After running the function for backpropagation, immediately run it again and see what happens.
RuntimeError: Trying to backward through the graph a second time, but the saved intermediate results have already been freed. Specify retain_graph=True when calling backward the first time.
In the control flow example where we calculate the derivative of d with respect to a , what would happen if we changed the variable a to a random vector or matrix. At this point, the result of the calculation f(a) is no longer a scalar. What happens to the result? How do we analyze this?
Directly changing would give the “blah blah … only scalar output” which is what 2.5.2 is talking about. I changed the code to
a = torch.randn(size=(3,), requires_grad=True)
d = f(a)
d.sum().backward()
and a.grad == d / a still gives true. This is because in the function, there is no cross-element operation. So each element of the vector is independent and doesn’t affect other element’s differentiation.

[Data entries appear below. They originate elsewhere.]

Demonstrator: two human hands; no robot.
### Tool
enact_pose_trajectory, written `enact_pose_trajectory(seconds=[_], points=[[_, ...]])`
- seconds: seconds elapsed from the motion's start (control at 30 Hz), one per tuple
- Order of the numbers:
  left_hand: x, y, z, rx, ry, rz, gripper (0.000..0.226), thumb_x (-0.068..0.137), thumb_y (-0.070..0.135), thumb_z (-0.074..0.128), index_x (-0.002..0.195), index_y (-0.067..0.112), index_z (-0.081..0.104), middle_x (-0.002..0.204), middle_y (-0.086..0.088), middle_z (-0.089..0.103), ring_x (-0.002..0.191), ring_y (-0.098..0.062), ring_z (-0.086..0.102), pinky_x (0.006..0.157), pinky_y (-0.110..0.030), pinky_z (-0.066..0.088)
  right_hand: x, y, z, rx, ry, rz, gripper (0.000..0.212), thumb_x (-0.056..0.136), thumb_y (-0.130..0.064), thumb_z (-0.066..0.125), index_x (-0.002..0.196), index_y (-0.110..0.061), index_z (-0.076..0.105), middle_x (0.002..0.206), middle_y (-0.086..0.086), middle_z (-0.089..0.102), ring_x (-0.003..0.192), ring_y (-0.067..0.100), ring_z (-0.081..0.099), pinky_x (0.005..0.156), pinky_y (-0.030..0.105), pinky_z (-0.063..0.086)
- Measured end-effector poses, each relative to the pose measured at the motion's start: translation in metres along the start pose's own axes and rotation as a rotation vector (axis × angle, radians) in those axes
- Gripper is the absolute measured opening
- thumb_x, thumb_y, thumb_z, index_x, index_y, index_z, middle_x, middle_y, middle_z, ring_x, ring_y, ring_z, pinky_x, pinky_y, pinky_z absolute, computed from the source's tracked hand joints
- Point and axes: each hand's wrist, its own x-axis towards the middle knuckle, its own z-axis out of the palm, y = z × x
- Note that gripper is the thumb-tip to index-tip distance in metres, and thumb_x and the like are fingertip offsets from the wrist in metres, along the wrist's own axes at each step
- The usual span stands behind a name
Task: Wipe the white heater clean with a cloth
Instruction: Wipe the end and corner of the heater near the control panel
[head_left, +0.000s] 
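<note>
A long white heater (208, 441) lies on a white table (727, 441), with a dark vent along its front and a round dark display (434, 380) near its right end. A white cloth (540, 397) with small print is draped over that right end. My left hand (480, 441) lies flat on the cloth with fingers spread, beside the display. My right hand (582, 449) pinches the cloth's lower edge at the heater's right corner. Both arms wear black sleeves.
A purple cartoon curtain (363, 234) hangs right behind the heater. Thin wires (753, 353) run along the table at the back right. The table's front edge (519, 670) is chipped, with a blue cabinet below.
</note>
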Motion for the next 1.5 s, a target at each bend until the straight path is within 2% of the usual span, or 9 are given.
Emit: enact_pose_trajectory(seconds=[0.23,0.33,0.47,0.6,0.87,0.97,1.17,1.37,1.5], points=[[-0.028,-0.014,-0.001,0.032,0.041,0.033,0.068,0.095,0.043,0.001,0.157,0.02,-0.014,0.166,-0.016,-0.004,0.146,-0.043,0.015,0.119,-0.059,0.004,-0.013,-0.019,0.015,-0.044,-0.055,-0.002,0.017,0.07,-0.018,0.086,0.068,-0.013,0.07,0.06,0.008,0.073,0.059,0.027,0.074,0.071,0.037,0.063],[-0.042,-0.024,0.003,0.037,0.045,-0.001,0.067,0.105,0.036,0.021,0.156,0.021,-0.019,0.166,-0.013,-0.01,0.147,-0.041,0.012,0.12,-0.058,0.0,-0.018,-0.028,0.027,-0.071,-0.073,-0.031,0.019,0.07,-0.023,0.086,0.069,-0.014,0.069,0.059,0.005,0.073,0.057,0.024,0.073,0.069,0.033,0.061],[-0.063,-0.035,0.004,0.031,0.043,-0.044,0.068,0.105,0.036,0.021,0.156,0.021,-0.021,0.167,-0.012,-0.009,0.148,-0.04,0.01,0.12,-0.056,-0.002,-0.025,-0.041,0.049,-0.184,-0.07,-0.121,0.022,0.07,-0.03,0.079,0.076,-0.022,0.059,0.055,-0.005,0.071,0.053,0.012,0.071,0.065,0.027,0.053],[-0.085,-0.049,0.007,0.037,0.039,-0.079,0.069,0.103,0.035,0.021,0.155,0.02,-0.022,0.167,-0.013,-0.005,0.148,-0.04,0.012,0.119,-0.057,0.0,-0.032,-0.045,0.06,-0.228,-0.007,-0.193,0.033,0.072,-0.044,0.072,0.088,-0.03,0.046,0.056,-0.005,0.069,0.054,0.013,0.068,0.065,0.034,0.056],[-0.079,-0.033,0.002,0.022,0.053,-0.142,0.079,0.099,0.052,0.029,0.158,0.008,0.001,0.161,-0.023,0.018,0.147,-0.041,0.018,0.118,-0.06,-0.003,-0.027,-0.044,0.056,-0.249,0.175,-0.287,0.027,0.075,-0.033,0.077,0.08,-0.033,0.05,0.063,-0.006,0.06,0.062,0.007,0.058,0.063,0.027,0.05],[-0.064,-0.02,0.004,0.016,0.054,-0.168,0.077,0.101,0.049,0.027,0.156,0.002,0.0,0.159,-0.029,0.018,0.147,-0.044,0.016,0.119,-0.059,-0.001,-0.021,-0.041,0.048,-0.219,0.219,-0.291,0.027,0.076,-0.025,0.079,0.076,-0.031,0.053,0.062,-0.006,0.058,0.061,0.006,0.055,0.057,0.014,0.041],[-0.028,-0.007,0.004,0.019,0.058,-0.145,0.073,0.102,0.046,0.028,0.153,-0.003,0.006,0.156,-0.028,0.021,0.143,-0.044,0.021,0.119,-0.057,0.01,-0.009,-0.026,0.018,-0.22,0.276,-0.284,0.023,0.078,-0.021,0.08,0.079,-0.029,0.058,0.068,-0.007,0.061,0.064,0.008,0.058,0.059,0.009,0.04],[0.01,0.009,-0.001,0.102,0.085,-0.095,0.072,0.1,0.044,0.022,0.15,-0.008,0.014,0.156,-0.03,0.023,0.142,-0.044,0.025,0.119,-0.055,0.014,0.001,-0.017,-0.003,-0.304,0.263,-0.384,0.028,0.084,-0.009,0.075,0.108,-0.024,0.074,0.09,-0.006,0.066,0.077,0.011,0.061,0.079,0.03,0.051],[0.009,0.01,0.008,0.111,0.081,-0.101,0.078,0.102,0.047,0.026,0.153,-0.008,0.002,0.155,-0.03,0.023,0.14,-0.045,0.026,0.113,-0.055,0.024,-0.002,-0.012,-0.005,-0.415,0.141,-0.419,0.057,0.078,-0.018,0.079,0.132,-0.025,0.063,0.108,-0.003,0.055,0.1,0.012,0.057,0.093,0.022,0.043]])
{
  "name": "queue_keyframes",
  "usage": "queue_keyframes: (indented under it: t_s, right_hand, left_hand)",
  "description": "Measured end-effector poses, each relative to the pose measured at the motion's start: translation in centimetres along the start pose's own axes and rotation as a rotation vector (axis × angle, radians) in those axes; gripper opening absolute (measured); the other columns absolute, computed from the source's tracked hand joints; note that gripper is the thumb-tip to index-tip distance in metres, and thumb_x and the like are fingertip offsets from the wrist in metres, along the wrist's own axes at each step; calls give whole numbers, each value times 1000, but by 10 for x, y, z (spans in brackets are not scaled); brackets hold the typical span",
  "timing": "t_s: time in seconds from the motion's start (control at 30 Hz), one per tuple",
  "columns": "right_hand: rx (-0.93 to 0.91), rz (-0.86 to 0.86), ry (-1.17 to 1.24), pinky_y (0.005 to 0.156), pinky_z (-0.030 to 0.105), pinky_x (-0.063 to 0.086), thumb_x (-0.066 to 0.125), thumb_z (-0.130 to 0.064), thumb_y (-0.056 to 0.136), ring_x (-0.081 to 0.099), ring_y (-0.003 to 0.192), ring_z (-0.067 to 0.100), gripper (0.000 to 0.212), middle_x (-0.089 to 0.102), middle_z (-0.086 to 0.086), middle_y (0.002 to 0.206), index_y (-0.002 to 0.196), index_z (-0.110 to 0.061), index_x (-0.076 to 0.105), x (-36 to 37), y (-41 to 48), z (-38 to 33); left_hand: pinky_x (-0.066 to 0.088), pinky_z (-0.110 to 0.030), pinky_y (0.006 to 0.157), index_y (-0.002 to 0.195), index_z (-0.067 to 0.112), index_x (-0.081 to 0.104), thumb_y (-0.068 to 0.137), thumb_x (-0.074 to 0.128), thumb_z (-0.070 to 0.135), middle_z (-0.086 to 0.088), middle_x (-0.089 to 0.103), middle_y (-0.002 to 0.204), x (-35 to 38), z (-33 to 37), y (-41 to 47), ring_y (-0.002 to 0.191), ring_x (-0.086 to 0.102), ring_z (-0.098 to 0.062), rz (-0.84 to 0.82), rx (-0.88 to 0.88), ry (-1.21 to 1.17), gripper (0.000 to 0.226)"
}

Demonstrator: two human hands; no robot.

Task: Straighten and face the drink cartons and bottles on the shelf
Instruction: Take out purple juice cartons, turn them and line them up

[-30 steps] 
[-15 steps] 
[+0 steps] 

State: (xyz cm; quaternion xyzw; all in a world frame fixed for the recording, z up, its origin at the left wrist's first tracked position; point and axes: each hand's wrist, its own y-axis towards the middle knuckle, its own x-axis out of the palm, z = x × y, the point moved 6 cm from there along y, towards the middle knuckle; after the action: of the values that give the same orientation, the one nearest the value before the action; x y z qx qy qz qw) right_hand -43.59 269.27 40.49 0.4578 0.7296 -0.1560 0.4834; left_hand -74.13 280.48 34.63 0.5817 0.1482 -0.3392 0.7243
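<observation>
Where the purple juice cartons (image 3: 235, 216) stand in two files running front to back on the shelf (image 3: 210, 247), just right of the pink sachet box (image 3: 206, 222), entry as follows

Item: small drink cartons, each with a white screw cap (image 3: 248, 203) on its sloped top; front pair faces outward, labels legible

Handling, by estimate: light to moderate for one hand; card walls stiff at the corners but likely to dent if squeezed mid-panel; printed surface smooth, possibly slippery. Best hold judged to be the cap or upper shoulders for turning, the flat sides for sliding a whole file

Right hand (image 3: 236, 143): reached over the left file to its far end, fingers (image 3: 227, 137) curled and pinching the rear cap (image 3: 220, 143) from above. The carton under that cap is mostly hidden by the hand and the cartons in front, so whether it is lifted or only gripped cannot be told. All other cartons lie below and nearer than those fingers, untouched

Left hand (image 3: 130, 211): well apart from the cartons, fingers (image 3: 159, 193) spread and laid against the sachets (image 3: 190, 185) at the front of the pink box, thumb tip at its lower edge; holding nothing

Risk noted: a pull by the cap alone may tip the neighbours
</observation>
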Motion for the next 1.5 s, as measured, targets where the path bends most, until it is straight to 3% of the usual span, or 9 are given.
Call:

Redesign an example of finding the gradient of the control flow. Run and analyze the result.
SKIP
Let $f(x) = \sin(x)$. Plot $f(x)$ and $\frac{df(x)}{dx}$, where the latter is computed without exploiting that $f’(x) = \cos(x)$.
import numpy as np
from d2l import torch as d2l
x = np.linspace(- np.pi,np.pi,100)
x = torch.tensor(x, requires_grad=True)
y = torch.sin(x)
y.sum().backward()
d2l.plot(x.detach(),(y.detach(),x.grad),legend = (('sin(x)',"grad w.s.t x")))
Hi, May I confirm my understanding about the auto differentiation of Python control flow?
I assume, as long as the Python control flow is established by functions and variables from Pytorch, then the auto differentiation is doable. Am I right on this? No other functions should be involved such as sin() from math package(have to use sin() from Pytorch instead if I want auto differentiation).
Exercise 1. The second derivative is much more expensive because, for a function f with n variables, the Hessian Matrix has n² elements while the gradient vector has n elements. In other words, there are n² possible second order derivatives ( ∂²f/∂x1², ∂²f/∂x1∂x2, …) while there are n possible first order derivatives (∂f/∂x1, ∂f/∂x2, …, ∂f/∂xn).
Seems, in the text, by calculating y.backward(torch.ones(len(x))), we contract the Jacobian over the 4 components of y(x). The Jacobian is a 4x4 matrix. I can extract each column via y.backward(torch.tensor([1,0,0,0])), #where i shift the 1 to each of the 4 column slots.
Is this best way to calculate the Jacobian?